**REQUIREMENT:** Give the listing again word for word. Skip the pictures.

**SOURCE DATA:**
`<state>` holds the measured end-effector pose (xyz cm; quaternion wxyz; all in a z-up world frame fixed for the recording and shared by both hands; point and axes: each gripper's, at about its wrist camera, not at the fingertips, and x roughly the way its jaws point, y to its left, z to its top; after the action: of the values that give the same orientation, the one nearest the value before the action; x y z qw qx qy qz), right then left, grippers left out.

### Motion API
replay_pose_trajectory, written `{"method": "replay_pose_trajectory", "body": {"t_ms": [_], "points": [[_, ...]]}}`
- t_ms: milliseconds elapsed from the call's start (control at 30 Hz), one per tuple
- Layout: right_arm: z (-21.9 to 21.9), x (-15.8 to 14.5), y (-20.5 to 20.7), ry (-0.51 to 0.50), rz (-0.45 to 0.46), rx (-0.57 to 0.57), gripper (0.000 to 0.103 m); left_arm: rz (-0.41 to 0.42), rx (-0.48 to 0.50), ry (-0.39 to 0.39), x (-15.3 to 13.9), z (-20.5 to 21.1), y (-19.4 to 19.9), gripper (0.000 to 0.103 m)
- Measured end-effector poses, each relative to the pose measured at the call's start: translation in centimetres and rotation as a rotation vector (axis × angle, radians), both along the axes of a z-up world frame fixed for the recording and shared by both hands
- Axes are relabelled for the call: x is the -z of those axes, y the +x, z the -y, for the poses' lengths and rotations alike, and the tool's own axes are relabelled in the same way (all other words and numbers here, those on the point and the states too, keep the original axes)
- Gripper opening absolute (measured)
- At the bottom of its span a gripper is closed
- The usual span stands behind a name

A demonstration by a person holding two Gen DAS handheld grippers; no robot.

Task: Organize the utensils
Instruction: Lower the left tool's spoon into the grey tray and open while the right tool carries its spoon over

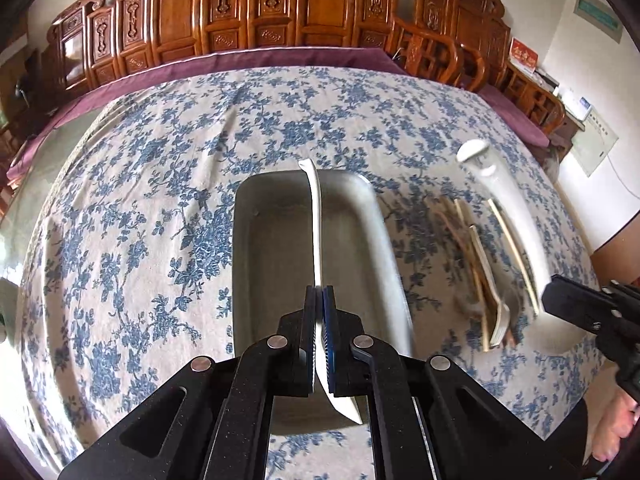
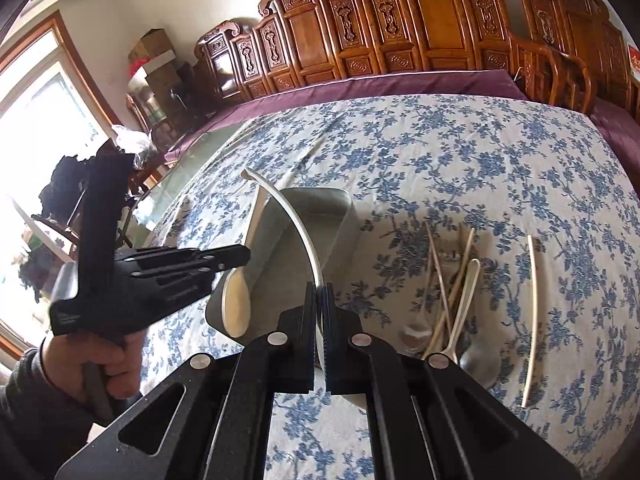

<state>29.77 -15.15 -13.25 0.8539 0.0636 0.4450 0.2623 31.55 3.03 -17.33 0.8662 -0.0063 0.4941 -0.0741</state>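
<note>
My left gripper (image 1: 320, 292) is shut on a white ladle-like spoon (image 1: 316, 224), holding it above a grey rectangular tray (image 1: 280, 248). In the right wrist view the left gripper (image 2: 244, 256) holds that spoon (image 2: 238, 312) over the tray (image 2: 340, 216). My right gripper (image 2: 320, 290) is shut on a second white spoon (image 2: 288, 216), its handle arching over the tray. It shows blurred in the left wrist view (image 1: 504, 200), held by the right gripper (image 1: 548, 300).
Loose chopsticks and spoons (image 2: 452, 300) lie in a pile on the blue floral tablecloth (image 2: 440, 152) right of the tray. One pale chopstick (image 2: 534, 320) lies apart, further right. Carved wooden chairs (image 2: 400, 28) stand behind the table.
</note>
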Motion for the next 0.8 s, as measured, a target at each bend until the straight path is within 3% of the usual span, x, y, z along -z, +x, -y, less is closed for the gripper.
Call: {"method": "replay_pose_trajectory", "body": {"t_ms": [233, 300, 367, 800], "points": [[-2.0, -0.1, 0.4, 0.0, -0.006, -0.004, 0.004, -0.06, -0.011, -0.005, 2.6, -1.1, 0.5, 0.006], [-2.3, 0.1, 0.5, -0.01, -0.006, -0.001, 0.004, -0.06, -0.019, -0.012, 2.6, -1.5, 0.2, 0.019], [-2.5, 0.4, 0.7, -0.015, -0.011, 0.006, 0.004, -0.046, -0.024, -0.019, 2.3, -2.1, -0.3, 0.023], [-6.5, 1.9, 2.1, 0.049, -0.072, 0.024, 0.004, 0.066, -0.073, -0.029, -2.2, -7.5, -5.1, 0.024]]}}
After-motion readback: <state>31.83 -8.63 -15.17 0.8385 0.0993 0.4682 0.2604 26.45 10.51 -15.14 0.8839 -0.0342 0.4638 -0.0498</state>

**TASK ANSWER:**
`<state>` holds the measured end-effector pose (xyz cm; quaternion wxyz; all in a z-up world frame fixed for the recording and shared by both hands; point and axes: each gripper's, at about its wrist camera, not at the fingertips, and x roughly the way its jaws point, y to its left, z to its top; after the action: of the values that give the same orientation, the one nearest the value before the action; x y z qw qx qy qz), right then left, grippers left out.

### Motion API
replay_pose_trajectory, written `{"method": "replay_pose_trajectory", "body": {"t_ms": [_], "points": [[_, ...]]}}`
- t_ms: milliseconds elapsed from the call's start (control at 30 Hz), one per tuple
- Layout: right_arm: z (-21.9 to 21.9), x (-15.8 to 14.5), y (-20.5 to 20.7), ry (-0.51 to 0.50), rz (-0.45 to 0.46), rx (-0.57 to 0.57), gripper (0.000 to 0.103 m); left_arm: rz (-0.41 to 0.42), rx (-0.48 to 0.50), ry (-0.39 to 0.39), x (-15.3 to 13.9), z (-20.5 to 21.1), y (-19.4 to 19.9), gripper (0.000 to 0.103 m)
- Measured end-effector poses, each relative to the pose measured at the call's start: translation in centimetres and rotation as a rotation vector (axis × angle, radians), both along the axes of a z-up world frame fixed for the recording and shared by both hands
- Axes are relabelled for the call: x is the -z of those axes, y the +x, z the -y, for the poses' lengths and rotations alike, and the tool's own axes are relabelled in the same way (all other words and numbers here, those on the point and the states too, keep the original axes)
- Gripper opening absolute (measured)
- At the bottom of its span a gripper is closed
- The usual span stands behind a name

A demonstration by a person holding two Gen DAS handheld grippers; no robot.

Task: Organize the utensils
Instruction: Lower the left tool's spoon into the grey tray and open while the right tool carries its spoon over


<state>29.77 -15.15 -13.25 0.8539 0.0636 0.4450 0.2623 31.55 3.03 -17.33 0.8662 -0.0063 0.4941 -0.0741</state>
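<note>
My left gripper (image 1: 320, 292) is shut on a white ladle-like spoon (image 1: 316, 224), holding it above a grey rectangular tray (image 1: 280, 248). In the right wrist view the left gripper (image 2: 244, 256) holds that spoon (image 2: 238, 312) over the tray (image 2: 340, 216). My right gripper (image 2: 320, 290) is shut on a second white spoon (image 2: 288, 216), its handle arching over the tray. It shows blurred in the left wrist view (image 1: 504, 200), held by the right gripper (image 1: 548, 300).
Loose chopsticks and spoons (image 2: 452, 300) lie in a pile on the blue floral tablecloth (image 2: 440, 152) right of the tray. One pale chopstick (image 2: 534, 320) lies apart, further right. Carved wooden chairs (image 2: 400, 28) stand behind the table.
</note>
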Motion for the next 0.8 s, as measured, a target at each bend until the straight path is within 3% of the usual span, x, y, z along -z, +x, -y, less is closed for the gripper.
Call: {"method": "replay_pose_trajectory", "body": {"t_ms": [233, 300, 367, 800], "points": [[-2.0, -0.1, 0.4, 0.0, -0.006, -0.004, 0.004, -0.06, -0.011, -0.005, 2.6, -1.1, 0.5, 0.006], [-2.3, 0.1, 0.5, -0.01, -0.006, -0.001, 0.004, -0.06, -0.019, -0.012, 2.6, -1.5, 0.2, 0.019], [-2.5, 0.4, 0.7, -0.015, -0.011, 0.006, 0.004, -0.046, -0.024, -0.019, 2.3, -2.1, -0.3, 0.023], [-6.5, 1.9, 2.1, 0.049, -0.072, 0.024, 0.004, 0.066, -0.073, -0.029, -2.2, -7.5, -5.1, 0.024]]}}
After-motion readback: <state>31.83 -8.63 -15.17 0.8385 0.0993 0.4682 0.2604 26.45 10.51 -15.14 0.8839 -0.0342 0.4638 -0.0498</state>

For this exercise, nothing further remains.